## Source material
[Start of section]

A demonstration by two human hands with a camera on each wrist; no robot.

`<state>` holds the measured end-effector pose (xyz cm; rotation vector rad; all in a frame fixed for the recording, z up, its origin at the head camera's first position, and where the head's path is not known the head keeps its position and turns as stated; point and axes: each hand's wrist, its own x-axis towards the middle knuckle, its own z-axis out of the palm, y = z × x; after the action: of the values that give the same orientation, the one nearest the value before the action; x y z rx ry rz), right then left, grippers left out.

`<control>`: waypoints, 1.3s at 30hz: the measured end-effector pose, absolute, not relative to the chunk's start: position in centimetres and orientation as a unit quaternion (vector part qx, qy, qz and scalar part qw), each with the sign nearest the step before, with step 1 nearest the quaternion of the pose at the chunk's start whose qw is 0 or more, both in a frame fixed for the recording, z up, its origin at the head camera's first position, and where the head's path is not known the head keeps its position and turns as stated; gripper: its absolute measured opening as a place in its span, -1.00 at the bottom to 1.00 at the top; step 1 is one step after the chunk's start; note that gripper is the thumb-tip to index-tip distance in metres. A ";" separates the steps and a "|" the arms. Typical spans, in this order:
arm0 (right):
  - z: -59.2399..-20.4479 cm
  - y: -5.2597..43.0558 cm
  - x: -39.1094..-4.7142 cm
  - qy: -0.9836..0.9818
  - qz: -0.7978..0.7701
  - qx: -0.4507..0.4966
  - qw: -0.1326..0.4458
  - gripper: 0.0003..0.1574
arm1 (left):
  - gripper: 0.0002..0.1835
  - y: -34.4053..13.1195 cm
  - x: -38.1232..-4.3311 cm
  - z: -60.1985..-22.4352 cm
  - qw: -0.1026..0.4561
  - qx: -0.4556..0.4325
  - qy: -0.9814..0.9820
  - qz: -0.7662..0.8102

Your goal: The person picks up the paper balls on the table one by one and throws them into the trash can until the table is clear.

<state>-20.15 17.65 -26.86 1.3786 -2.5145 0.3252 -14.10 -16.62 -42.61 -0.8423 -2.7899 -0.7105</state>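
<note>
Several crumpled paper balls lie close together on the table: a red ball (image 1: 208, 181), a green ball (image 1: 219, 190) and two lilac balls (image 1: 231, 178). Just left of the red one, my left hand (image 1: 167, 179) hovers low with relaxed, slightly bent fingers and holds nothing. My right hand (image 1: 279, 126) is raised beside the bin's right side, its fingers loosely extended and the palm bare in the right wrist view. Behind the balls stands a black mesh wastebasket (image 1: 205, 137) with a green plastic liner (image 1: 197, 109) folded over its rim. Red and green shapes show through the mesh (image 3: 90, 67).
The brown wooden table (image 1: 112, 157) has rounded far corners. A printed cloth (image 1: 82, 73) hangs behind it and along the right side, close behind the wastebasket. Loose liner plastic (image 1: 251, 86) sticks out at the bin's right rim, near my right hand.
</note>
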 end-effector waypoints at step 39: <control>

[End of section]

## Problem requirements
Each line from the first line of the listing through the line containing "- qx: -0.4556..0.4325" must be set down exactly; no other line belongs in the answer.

## Task answer
A demonstration by two human hands with a camera on each wrist; no robot.

`<state>` holds the measured end-effector pose (xyz cm; rotation vector rad; all in a frame fixed for the recording, z up, its origin at the head camera's first position, and where the head's path is not known the head keeps its position and turns as stated; point and axes: each hand's wrist, its own x-axis towards the middle knuckle, its own z-axis out of the palm, y = z × x; after the action: of the values that give the same orientation, the one nearest the value before the action; x y z rx ry rz), right then left, grippers left out.

`<control>`: waypoints, 1.3s at 30hz: the measured end-effector pose, absolute, not relative to the chunk's start: position in centimetres and orientation as a unit quaternion (vector part qx, qy, qz and scalar part qw), each with the sign nearest the step before, with step 1 nearest the quaternion of the pose at the chunk's start whose qw is 0 or more, both in a frame fixed for the recording, z up, its origin at the head camera's first position, and where the head's path is not known the head keeps its position and turns as stated; gripper: its absolute measured opening as a place in its span, -1.00 at the bottom to 1.00 at the top; step 1 is one step after the chunk's start; note that gripper is the thumb-tip to index-tip distance in metres. A ";" separates the steps and a "|" the arms. Typical spans, in this order:
arm0 (right):
  - z: -59.2399..-20.4479 cm
  - y: -5.2597..43.0558 cm
  - x: -39.1094..-4.7142 cm
  - qy: -0.9836..0.9818
  - qz: -0.7978..0.7701
  - qx: -0.4507..0.4966
  - qw: -0.1326..0.4458
  - gripper: 0.0003..0.1574
arm1 (left):
  - gripper: 0.0002..0.1835
  - y: -34.4053..13.1195 cm
  - x: -38.1232..-4.3311 cm
  - z: -60.1985..-22.4352 cm
  - qw: -0.1026..0.4561
  - qx: -0.4556..0.4325

Work on this exercise is finished, so nothing remains.